Multiple blinded reviews of the same two manuscripts. Effects of referee characteristics and publication language

M Nylenna et al. JAMA. .

Abstract

Objective: To study the association between referee characteristics and their manuscript assessments, the influence of manuscript language on referees' judgments, and the usefulness, quality, and extent of referees' free-text comments.

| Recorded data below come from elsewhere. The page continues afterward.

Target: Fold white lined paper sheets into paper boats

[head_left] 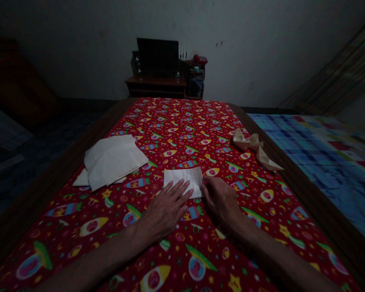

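A small white sheet of paper (184,175), which looks folded into a rectangle, lies flat on the red patterned cloth in front of me. My left hand (167,205) rests palm down on its lower left part, fingers stretched out. At the paper's right edge is my right hand (220,196), its fingers curled in and thumb and index finger closed on the edge; the fingertips are partly hidden. Farther left lies a loose stack of white paper sheets (114,160), some with crease lines. Several folded paper shapes (267,160), resembling little boats, sit to the right.
The red cloth (182,132) with rockets and stars covers a long dark wooden table (316,202). Beyond its far end stand a black monitor (158,56), speakers and a red telephone (200,59) on a cabinet. A blue checked spread (295,142) lies on the right.
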Demonstrator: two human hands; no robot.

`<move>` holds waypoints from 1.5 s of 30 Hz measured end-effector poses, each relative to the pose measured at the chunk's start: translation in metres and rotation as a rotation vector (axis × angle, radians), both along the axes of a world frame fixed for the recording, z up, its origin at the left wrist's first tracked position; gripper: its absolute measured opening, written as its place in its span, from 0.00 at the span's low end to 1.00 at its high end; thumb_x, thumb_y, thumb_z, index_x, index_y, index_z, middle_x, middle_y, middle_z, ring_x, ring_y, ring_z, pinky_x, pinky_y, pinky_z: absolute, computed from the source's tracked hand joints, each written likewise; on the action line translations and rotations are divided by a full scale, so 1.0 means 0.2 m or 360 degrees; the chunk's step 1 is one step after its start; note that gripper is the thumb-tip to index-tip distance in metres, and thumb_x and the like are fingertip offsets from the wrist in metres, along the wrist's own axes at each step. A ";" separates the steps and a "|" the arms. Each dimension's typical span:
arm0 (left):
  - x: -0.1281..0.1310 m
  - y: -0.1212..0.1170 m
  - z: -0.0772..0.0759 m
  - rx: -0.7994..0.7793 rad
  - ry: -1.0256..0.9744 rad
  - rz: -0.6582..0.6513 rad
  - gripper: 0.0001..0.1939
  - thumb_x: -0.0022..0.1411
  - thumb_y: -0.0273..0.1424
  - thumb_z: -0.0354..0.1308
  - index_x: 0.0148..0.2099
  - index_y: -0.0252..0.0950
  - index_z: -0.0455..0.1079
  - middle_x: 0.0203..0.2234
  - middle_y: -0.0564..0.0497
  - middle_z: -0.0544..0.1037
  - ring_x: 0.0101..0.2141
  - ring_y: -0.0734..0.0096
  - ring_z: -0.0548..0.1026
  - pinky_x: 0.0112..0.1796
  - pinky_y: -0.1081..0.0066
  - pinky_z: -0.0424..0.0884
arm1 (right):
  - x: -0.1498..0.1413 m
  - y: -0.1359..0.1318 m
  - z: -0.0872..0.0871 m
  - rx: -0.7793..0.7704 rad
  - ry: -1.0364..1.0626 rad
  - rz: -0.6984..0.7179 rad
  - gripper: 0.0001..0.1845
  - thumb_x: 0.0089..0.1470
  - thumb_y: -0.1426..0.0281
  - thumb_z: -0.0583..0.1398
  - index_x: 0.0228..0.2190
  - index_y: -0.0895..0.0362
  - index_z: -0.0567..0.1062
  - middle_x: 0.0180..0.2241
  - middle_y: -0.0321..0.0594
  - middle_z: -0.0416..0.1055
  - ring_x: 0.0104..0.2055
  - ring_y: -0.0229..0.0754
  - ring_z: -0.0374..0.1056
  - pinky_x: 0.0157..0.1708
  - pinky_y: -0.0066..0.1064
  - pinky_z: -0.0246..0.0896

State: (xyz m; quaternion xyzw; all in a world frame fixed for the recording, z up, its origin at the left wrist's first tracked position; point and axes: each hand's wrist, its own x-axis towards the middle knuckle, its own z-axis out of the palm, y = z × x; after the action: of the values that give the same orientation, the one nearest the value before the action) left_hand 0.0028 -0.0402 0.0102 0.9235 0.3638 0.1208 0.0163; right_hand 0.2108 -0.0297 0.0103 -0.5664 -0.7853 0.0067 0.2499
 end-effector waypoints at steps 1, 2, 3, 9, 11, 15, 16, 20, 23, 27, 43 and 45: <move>0.00 0.00 0.00 -0.0005 -0.0004 0.0002 0.21 0.68 0.31 0.43 0.61 0.34 0.55 0.62 0.44 0.56 0.62 0.61 0.52 0.59 0.54 0.54 | -0.01 -0.01 0.00 0.0139 -0.0058 0.0041 0.14 0.59 0.71 0.50 0.41 0.63 0.72 0.37 0.50 0.73 0.37 0.46 0.68 0.36 0.34 0.62; 0.00 0.00 0.00 -0.0008 -0.0007 -0.0001 0.21 0.68 0.32 0.44 0.61 0.34 0.57 0.62 0.44 0.57 0.62 0.61 0.51 0.59 0.54 0.53 | -0.03 -0.03 0.00 0.0259 -0.0123 0.0109 0.16 0.59 0.73 0.49 0.45 0.64 0.70 0.42 0.53 0.72 0.43 0.48 0.67 0.40 0.38 0.63; -0.01 0.00 -0.01 -0.0008 -0.0007 -0.0008 0.20 0.68 0.32 0.44 0.59 0.34 0.59 0.62 0.44 0.57 0.62 0.61 0.50 0.60 0.54 0.53 | -0.05 -0.05 0.00 0.0342 -0.0187 0.0218 0.18 0.59 0.74 0.48 0.49 0.65 0.68 0.47 0.55 0.70 0.48 0.50 0.64 0.44 0.41 0.62; -0.02 0.00 -0.02 0.0020 0.0042 -0.0105 0.19 0.67 0.29 0.44 0.58 0.34 0.61 0.62 0.42 0.55 0.63 0.59 0.45 0.60 0.53 0.50 | -0.12 -0.17 -0.01 0.0141 -0.0365 0.0796 0.31 0.61 0.64 0.51 0.60 0.69 0.54 0.62 0.53 0.49 0.65 0.49 0.40 0.59 0.43 0.53; -0.02 0.00 0.00 -0.0020 0.0071 -0.0066 0.19 0.68 0.31 0.44 0.59 0.35 0.60 0.62 0.43 0.55 0.63 0.59 0.47 0.60 0.53 0.50 | -0.09 -0.18 -0.02 0.0037 -0.0377 0.0795 0.35 0.60 0.60 0.51 0.60 0.70 0.51 0.63 0.54 0.45 0.66 0.49 0.37 0.60 0.43 0.51; -0.04 0.00 0.03 -0.0010 0.0129 -0.0029 0.23 0.68 0.34 0.45 0.63 0.36 0.53 0.63 0.44 0.53 0.63 0.59 0.49 0.59 0.55 0.53 | 0.03 -0.18 -0.04 -0.0020 -0.0398 0.0736 0.36 0.60 0.59 0.51 0.62 0.67 0.48 0.63 0.53 0.44 0.66 0.49 0.37 0.61 0.45 0.50; -0.06 0.00 0.03 0.0005 0.0147 -0.0028 0.23 0.68 0.34 0.44 0.63 0.37 0.52 0.63 0.45 0.53 0.63 0.59 0.50 0.58 0.55 0.53 | 0.05 -0.18 -0.04 -0.0020 -0.0406 0.0729 0.36 0.60 0.60 0.51 0.62 0.66 0.49 0.63 0.53 0.45 0.66 0.49 0.37 0.61 0.45 0.50; -0.14 0.01 0.00 0.0063 0.0161 0.0021 0.23 0.68 0.34 0.43 0.63 0.38 0.52 0.63 0.46 0.54 0.62 0.61 0.52 0.59 0.55 0.52 | 0.11 -0.19 -0.03 -0.0015 -0.0410 0.0692 0.34 0.60 0.60 0.52 0.61 0.64 0.51 0.63 0.51 0.48 0.66 0.48 0.40 0.60 0.45 0.50; -0.21 0.00 -0.02 0.0110 0.0146 0.0061 0.22 0.68 0.34 0.43 0.63 0.39 0.53 0.62 0.46 0.56 0.62 0.61 0.53 0.58 0.55 0.52 | 0.12 -0.21 -0.02 -0.0014 -0.0413 0.0640 0.33 0.60 0.61 0.52 0.61 0.63 0.52 0.62 0.50 0.50 0.65 0.48 0.42 0.60 0.46 0.51; -0.28 -0.02 -0.02 0.0138 0.0184 0.0107 0.23 0.69 0.33 0.42 0.64 0.39 0.52 0.62 0.48 0.57 0.61 0.62 0.54 0.58 0.56 0.53 | 0.11 -0.21 -0.02 0.0048 -0.0453 0.0583 0.30 0.60 0.61 0.52 0.59 0.65 0.57 0.60 0.52 0.55 0.63 0.49 0.48 0.59 0.46 0.53; -0.17 0.10 0.11 -0.0018 -0.0118 0.0011 0.20 0.60 0.32 0.54 0.55 0.36 0.61 0.47 0.43 0.69 0.47 0.60 0.68 0.47 0.61 0.68 | -0.29 -0.08 0.06 0.0140 -0.0876 0.0595 0.13 0.54 0.79 0.51 0.43 0.64 0.65 0.37 0.51 0.68 0.41 0.49 0.64 0.38 0.38 0.63; -0.18 0.10 0.10 -0.0030 -0.0146 -0.0001 0.22 0.59 0.32 0.55 0.56 0.36 0.61 0.48 0.43 0.69 0.48 0.60 0.68 0.48 0.61 0.68 | -0.28 -0.08 0.06 0.0162 -0.0884 0.0577 0.15 0.54 0.80 0.51 0.44 0.65 0.64 0.36 0.51 0.68 0.41 0.49 0.64 0.37 0.38 0.63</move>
State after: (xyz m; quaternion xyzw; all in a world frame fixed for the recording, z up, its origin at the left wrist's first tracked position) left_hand -0.0333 -0.0194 0.0310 0.9168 0.3636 0.1595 0.0417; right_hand 0.1539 -0.0454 0.0216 -0.3846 -0.9106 -0.1428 0.0492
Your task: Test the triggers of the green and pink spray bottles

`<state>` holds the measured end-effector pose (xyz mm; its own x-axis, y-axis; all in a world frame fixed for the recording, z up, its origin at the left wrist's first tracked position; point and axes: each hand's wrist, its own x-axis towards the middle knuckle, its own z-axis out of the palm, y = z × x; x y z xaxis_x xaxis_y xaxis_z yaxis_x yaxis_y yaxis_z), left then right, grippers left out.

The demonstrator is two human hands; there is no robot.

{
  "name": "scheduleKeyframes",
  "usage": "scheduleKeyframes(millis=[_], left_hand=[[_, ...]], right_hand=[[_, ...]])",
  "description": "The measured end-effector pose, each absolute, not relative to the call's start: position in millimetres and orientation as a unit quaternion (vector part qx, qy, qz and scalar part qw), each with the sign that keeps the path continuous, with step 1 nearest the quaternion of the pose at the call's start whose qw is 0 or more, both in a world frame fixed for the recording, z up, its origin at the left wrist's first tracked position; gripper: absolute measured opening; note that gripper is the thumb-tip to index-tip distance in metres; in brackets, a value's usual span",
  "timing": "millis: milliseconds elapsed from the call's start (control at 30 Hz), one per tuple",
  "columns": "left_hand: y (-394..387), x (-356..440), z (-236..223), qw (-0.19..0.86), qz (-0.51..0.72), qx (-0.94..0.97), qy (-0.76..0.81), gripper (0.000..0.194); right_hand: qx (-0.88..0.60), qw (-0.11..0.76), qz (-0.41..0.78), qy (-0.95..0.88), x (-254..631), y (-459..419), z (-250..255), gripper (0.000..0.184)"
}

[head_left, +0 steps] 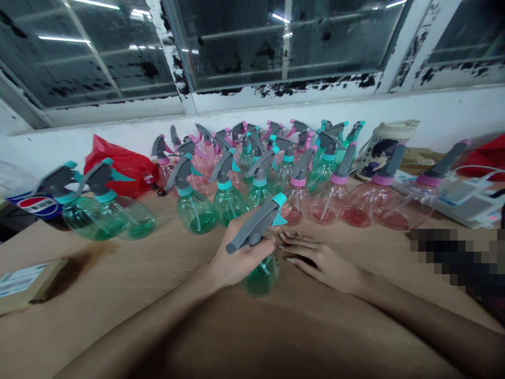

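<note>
My left hand point(239, 258) is closed round the neck of a green spray bottle point(260, 279) with a grey trigger head and a teal nozzle tip. The bottle stands on the brown table point(158, 295) just in front of me. My right hand point(319, 258) lies flat on the table right beside the bottle, fingers stretched out toward it, holding nothing.
Several green and pink spray bottles point(256, 168) stand crowded along the back of the table under the window. Two green ones point(106, 210) stand apart at the left. A red bag point(118, 160), a printed cup point(384, 147), a cardboard box point(27, 284) and a power strip point(469, 202) lie around.
</note>
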<state>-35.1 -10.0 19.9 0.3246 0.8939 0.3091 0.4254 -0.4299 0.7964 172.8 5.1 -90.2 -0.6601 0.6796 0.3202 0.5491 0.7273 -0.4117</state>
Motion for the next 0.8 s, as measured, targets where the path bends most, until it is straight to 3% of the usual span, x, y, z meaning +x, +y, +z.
scheduleKeyframes(millis=[133,467,800], left_hand=[[-10.7,-35.1,17.1,0.286,0.383,0.758,0.445,0.011],[-5.6,-37.9,14.9,0.407,0.374,0.735,0.393,0.017],[-6.7,-38.3,12.7,0.376,0.383,0.73,0.423,0.011]], right_hand=[[-0.337,0.251,0.147,-0.896,172.9,4.9,-91.4,0.031],[-0.345,0.227,0.138,-0.9,174.5,6.1,-93.6,0.033],[-0.341,0.231,0.141,-0.9,174.1,5.5,-91.8,0.032]])
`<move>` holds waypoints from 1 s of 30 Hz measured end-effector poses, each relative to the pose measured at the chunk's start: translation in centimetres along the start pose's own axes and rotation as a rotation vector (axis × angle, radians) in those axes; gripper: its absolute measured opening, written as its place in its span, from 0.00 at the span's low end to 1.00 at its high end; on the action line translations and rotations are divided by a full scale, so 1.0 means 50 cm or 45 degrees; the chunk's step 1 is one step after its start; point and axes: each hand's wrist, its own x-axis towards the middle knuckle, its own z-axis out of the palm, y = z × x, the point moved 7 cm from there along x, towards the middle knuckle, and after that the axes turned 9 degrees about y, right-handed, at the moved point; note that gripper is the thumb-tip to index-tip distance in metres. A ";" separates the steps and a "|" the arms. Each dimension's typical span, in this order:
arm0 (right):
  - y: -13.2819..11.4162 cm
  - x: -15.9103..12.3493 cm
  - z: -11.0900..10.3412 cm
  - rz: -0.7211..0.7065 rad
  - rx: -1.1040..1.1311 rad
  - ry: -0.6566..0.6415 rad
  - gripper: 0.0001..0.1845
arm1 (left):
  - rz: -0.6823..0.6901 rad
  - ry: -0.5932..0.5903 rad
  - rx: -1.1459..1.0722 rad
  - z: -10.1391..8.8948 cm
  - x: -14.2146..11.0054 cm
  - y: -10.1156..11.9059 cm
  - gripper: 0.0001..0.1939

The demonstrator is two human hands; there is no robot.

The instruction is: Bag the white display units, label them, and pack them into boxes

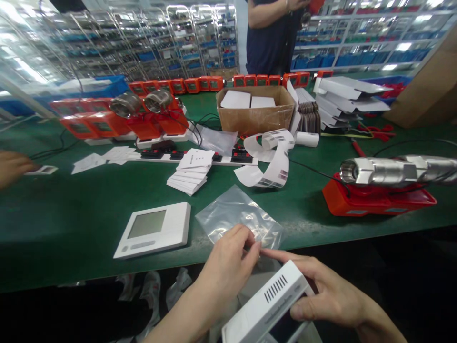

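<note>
One white panel [153, 228] lies flat, screen upward, probably to protect it. My left hand [228, 262] curls its fingers together at the clear bag [232, 209]; whether they grip, I cannot tell. My right hand [332, 290] clamps the slotted device [253, 309], thumb on its face, for steadiness I think. Behind, cards [189, 176] and curled labels [280, 171] limit space; rightward sits the red unit [337, 200].
</note>
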 end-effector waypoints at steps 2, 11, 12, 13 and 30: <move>0.001 0.003 0.008 -0.016 0.008 -0.027 0.39 | 0.001 -0.026 -0.019 0.000 -0.003 -0.002 0.03; 0.008 -0.005 0.012 0.045 0.097 0.021 0.40 | 0.190 0.008 0.261 -0.001 -0.018 0.009 0.05; 0.009 -0.008 0.013 0.061 0.121 0.043 0.39 | 0.179 0.051 0.247 -0.004 -0.019 0.007 0.05; 0.011 -0.013 0.014 0.080 0.146 0.068 0.39 | 0.169 0.103 0.228 -0.009 -0.021 0.006 0.05; 0.042 -0.011 0.050 0.109 0.717 0.040 0.40 | 0.440 0.456 -0.067 -0.023 -0.053 0.028 0.06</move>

Design: Two nonauthentic, but realistic, short manuscripts with a number of common methodological flaws were sent to 180 Scandinavian referees. Through randomization, each referee received one of the manuscripts in English and the other manuscript in the national language. A structured assessment of the manuscript quality was expressed on a 5-point scale, and the impact of referee characteristics (age, gender, experience, and so on) was analyzed by multiple linear regression.

Main outcome: Manuscript quality assessed by referees.

Results: A total of 312 reviews from 156 referees could be used for the study of referee characteristics and language. With increasing experience, the referees gave lower quality scores (P < .05). A tendency toward stricter assessment with younger age was seen (P < .05). No influence of referees' gender, specialty, or nationality was found. For the test manuscript of the poorest quality, the English version was assessed to be better than the national-language version (P < .05). A total of 159 of 312 reviews included free-text comments applicable for the methodological study. In 54 reviews (34%), no methodological comments accompanied the assessment, and in six reviews they were only incomplete. Wrong sampling unit was mentioned by one fourth of 80 referees. Only one referee mentioned the incorrect use of a parametric test in the analysis of data whose distribution was nonparametric.

Conclusions: Experienced and young referees gave a stricter assessment of the manuscripts than their less experienced and older colleagues. An English version seemed to be accepted more easily than a national-language version of the same manuscript. Most referees spontaneously mentioned the shortcomings of the manuscripts only as part of their overall judgment.